深夜。
风雨小了些,但依旧没有停的意思。
苏倾城坐回桌案前,借着那盏孤灯微弱的光,继续翻看谢怀远送来的那些密信和账册。
这些都是能将傅渊和鲁王一击致命的铁证,她必须一字一句看清楚,不能出半点差错。
沈靖川躺在榻上。
胸口的伤口在隐隐作痛,像有蚂蚁在咬。

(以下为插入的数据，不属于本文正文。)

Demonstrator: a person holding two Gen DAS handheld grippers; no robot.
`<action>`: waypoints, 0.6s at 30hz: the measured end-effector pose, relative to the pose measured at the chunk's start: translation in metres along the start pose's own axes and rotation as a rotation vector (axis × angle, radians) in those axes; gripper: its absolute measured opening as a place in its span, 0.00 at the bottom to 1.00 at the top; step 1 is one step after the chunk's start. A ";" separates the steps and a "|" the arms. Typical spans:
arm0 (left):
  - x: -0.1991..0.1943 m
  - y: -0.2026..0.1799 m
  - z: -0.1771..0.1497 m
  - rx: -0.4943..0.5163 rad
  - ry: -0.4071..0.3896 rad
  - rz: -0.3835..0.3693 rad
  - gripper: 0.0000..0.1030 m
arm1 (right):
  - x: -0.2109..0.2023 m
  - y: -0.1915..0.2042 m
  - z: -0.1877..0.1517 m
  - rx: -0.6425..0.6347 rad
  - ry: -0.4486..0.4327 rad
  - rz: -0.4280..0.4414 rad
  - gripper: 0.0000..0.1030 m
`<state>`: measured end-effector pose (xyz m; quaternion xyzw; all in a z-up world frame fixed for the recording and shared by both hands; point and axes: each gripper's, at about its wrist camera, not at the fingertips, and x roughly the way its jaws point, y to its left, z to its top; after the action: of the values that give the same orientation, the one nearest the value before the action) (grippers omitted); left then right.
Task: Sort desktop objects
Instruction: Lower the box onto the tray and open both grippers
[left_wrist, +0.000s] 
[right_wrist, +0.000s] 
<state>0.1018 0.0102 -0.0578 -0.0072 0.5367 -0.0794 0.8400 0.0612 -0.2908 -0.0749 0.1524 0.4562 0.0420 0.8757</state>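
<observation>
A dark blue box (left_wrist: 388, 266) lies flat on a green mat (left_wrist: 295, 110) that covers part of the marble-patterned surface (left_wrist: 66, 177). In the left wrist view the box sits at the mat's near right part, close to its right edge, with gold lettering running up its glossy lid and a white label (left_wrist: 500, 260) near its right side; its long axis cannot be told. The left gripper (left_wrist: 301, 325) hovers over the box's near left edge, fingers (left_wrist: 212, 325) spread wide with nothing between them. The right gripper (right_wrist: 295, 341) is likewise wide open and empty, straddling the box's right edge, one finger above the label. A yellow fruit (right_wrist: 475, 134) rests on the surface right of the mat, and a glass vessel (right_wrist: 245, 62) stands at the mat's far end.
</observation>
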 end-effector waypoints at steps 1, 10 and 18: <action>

但他没有出声,只是侧着身,静静的看着她。
烛光下的苏倾城,少了平日里的威严和清冷,多了丝柔和。
她眼眶下有些发青,很累了,但还是挺直了腰,一封一封的看着那些密信。
这个女人,平日里表现得比谁都坚强,可他知道,她心里的苦,比谁都多。
苏倾城的眼皮越来越沉,手里的密折滑落在案上,发出一声轻响。
她终究是熬不住了,身子一歪,趴在榻边沉沉的睡了过去。
沈靖川慢慢撑起身子。
他动作很慢,生怕惊醒了她。
他侧过身,抬起右手。
他的手在空中停了一下,才轻轻的落在了她散落在脸颊旁的几缕长发上。
沈靖川用指尖将那几缕发丝理到她的耳后,动作很轻。
他的指尖碰到她的皮肤,有点凉,这触感顺着指尖传过来,让他心里一热。
沈靖川就这么看着她睡着的样子。
“倾城。”
“等这些事都了了,我就放你走,好不好?”
他从始至终都没忘记过新婚夜苏倾城提出的约法三章,当时他有些冲动,后来想想,苏倾城也没有错。
他们该和离的,只不过不是现在。
沈靖川拉过一旁的薄被,轻轻盖在她的身上。
雨在天亮前停了。
扬州城外苏承毅的临时大营内点着灯。
一个密探走进帐中,跪在地上递上一张纸。
“王爷,行辕内线送出来的。昨夜雨大,那女帝和沈靖川在一间房里宿下了。这是内线亲眼所见,画下来的草图。”
苏承毅接过纸展开。
纸上画着一幅画:床榻旁女帝趴在桌上睡着,沈靖川侧着身子,伸手帮她理头发,另一只手扯着被子。
“好,很好!”
苏承毅拍了一下桌子,冷笑出声。
“好一个大夏女帝,好一个北平侯!”苏承毅表情扭曲,眼里放光,“江南百姓正在吃草根树皮,他们倒好,躲在行辕里过快活日子!本王正愁找不到借口搞臭苏倾城,这把柄自己送上门来了!”
他把画纸揉成一团,又展开递给身边的谋士。
“马上找城里的画匠和书吏,连夜誊抄!给本王画得更露骨些,写得更难听些!就说女帝南下是为了与情郎私会,甚至克扣了北疆的军粮,用来在扬州行辕里骄奢淫逸!”
“天亮前,本王要让这扬州城的大街小巷,全贴满这些东西!”
谋士弯腰退下:“王爷放心,属下这便去办。保准明日一早,这女帝在百姓眼里,便是个荒淫无道的昏君。”